6

I have irregularly sampled data that looks as in the picture.

Is there a function in Mathematica that allows me to find an approximate or average period or wavelength?

I know beforehand that the data will always look like this, with some random wiggling.

If there is no function that does this, how best to do it in Mathematica?

data - note the sampling rate increases with time

This is a link to the data. The data is very sparse at the beginning and grows denser towards the end. Use ListLinePlot rather than ListPlot to visualize:

https://www.wolframcloud.com/obj/egarcia/Published/M%20STACK%20DATA%202022%20may%2025.nb

data=Import["https://pastebin.com/raw/JvUgqjxT"]

EDIT It is hard to choose a best solution. Perhaps D. Lichtbau's solution using the irregular periodogram function in the function repository I like the most, but I also very much like the fitting solution, as it returns all the parameters needed to make a visual check of the hypothesized periodicity of the data. And as remarked by Roman in a comment, perhaps the best is to use these two in combination.
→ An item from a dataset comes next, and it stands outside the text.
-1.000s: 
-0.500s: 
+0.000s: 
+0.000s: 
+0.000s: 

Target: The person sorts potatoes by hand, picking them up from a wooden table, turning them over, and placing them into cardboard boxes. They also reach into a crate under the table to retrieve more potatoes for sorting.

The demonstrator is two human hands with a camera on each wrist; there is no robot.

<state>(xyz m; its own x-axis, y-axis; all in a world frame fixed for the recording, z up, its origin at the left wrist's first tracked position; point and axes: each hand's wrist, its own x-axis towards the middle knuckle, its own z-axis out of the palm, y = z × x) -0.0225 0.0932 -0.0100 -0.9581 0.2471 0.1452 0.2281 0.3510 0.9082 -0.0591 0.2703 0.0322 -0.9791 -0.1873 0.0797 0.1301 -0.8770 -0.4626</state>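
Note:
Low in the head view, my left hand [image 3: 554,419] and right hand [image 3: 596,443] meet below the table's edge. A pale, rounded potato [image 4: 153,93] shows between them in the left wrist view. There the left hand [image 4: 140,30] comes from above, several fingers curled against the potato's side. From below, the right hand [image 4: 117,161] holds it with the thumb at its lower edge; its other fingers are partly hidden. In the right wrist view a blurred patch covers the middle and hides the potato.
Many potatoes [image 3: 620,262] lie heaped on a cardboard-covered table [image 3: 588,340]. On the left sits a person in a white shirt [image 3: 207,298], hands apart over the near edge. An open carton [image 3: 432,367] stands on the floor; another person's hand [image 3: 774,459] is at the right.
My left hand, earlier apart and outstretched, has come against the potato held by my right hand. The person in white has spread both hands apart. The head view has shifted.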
For the sake of just choosing one, I will choose Daniel Lichtbau's solution, perhaps because it is the closest thing to having a function within the Wolfram Language that does what we want.

EGME
  • 647
  • 3
  • 7
  • 4
    It would be a good idea to post the data. If too long, place it somewhere accessible and post a link. I for one would not try to tackle this from a picture/image alone. – Daniel Lichtblau May 24 '22 at 22:46
  • 3
    The obvious approach would be to use the Fourier command. – bill s May 25 '22 at 00:12
  • @Daniel Lichtbau Thanks for the suggestion: I will post the data today – EGME May 25 '22 at 06:32
  • @bill s : I guess I would want the lowest frequency then. I am not familiar with the Fourier command but will investigate and try this. – EGME May 25 '22 at 06:57
  • 2
    Reading this may be important, it's nit that simple to address the non-uniform sampling – rhermans May 25 '22 at 08:43
  • 2
    @EGME I have edited your question to provide an easy way for other users to access your data. In this case an Import function with the address of a permanent repository of data (Pastebin). In the future, please do make an effort to facilitate the work for people trying to help you. – rhermans May 25 '22 at 09:02
  • @rhemans Thanks for your suggestions. The problem is that the data lives in my laptop. So I preferred publishing a notebook with the data which people can download. Is this what you are referring to? By the way, thanks for the link to the nonuniform sampling post. – EGME May 25 '22 at 09:14
  • 2
    Also there are prior MSE posts involving FT-like computations on irregularly spaced data. The one here contains several salient features insofar as responses cover a few ways to go about this. – Daniel Lichtblau May 25 '22 at 23:02

4 Answers4

7

This is something one can tackle using an irregular periodogram, and that happens to be available in the Wolfram Function Repository.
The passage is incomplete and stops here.